| THE RECORDS |
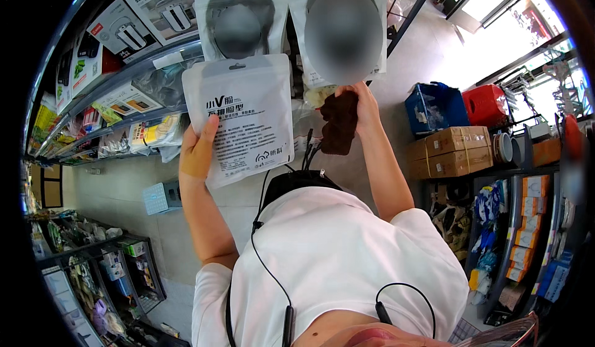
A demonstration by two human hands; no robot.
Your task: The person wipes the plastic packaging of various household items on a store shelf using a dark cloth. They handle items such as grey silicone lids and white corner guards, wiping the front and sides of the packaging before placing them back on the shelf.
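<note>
My left hand [199,149] grips the lower left edge of a white plastic pouch [246,119], its printed side up and a hanging slot at its top. In my right hand [365,110] is a dark brown, soft-looking cloth item [340,123] with a wavy edge; its exact kind I cannot tell. Beyond the hands hang two more pouches: a white one with a grey window [208,26] behind the held pouch, and another white pouch [300,26] above my right hand, largely blurred over.
Shelves with boxed stainless steel goods [162,10] stand at the upper left. To the right are a blue bin [437,107], a red plastic container [485,105] and stacked cardboard boxes [448,151]. A light blue crate-like item [157,199] lies on the floor at left.
</note>
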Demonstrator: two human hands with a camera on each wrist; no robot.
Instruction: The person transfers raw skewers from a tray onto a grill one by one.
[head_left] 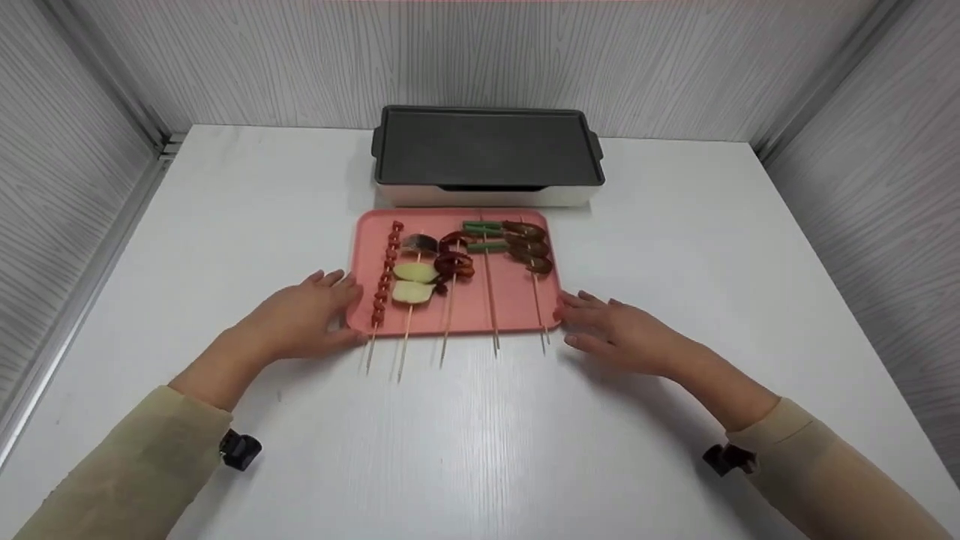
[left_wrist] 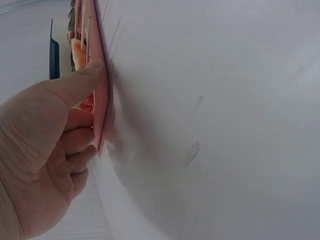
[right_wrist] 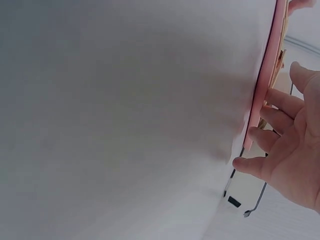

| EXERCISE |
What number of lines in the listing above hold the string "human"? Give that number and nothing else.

| RESULT OF THE EXERCISE |
2